Toxicité pour la reproduction ; catégorie 1B (H360FD : Peut nuire à la fertilité. Peut nuire au fœtus) ;

Toxicité spécifique pour certains organes cibles (exposition répétée) ; catégorie 2 (H373 : risque présumé d'effets graves pour le système nerveux central à la suite d'expositions répétées ou d'une exposition prolongée) ;

Danger pour le milieu aquatique ; toxicité chronique Catégorie 3 (H412, Nocif pour les organismes aquatiques, entraîne des effets néfastes à long terme).

La proposition de classification mise en consultation publique

 

La proposition de classification harmonisée pour la DPG a été mise en consultation publique sur le site internet de l’ECHA le 18 mars 2024 pour une période de deux mois. Cette consultation vise à permettre à toutes les parties prenantes de commenter ces propositions, en apportant le cas échéant des arguments scientifiques complémentaires et des informations dont elles disposent. Les commentaires peuvent être transmis par l’intermédiaire d’un formulaire dédié sur le site de l’ECHA.

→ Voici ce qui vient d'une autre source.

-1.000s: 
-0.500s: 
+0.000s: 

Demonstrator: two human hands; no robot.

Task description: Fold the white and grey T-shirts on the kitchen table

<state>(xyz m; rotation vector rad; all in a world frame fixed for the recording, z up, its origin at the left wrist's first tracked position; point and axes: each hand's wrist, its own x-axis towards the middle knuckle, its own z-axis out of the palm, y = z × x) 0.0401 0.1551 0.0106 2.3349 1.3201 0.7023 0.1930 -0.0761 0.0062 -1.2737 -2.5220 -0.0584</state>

À la suite de cette étape de consultation, l’Anses sera chargée de répondre aux commentaires reçus. La proposition initiale, les commentaires et les réponses apportées par l’Anses seront portés à l’analyse du Comité d’évaluation des risques de l’ECHA, qui rendra ensuite son avis concernant l’actualisation de la classification de la DPG.

Sur la base de cet avis, la Commission européenne élaborera ensuite les textes réglementaires permettant d’inclure la classification proposée dans le règlement CLP.

Le règlement relatif à la classification, à l'étiquetage et à l'emballage (CLP)

 

Le règlement relatif à la classification, l’emballage et l’étiquetage des produits chimiques (CE n°1272/2008), dit règlement CLP, est une législation en vigueur dans l’Union européenne dont l’objectif est d’assurer la protection des travailleurs, des consommateurs et de l’environnement vis-à-vis des substances chimiques. Il vise en particulier à identifier les dangers qu’une substance ou mélange de substances peut présenter du fait de ses propriétés physico-chimiques, de ses effets sur la santé et sur l’environnement.

Ce règlement définit comment doivent être classés, étiquetés et emballés ces substances et mélanges. Il a également des impacts sur d’autres réglementations européennes en capacité de traduire les caractéristiques de danger en exigences accrues, pouvant aller jusqu’à des décisions d’interdiction ou des obligations de substitution.

Une fois la substance ou le mélange classé au regard des dangers identifiés, un étiquetage approprié permet d’informer l’utilisateur sur ces dangers en s’appuyant sur des pictogrammes et des fiches de données de sécurité. Sa mise en œuvre relève de la compétence de l’Agence européenne des produits chimiques (ECHA).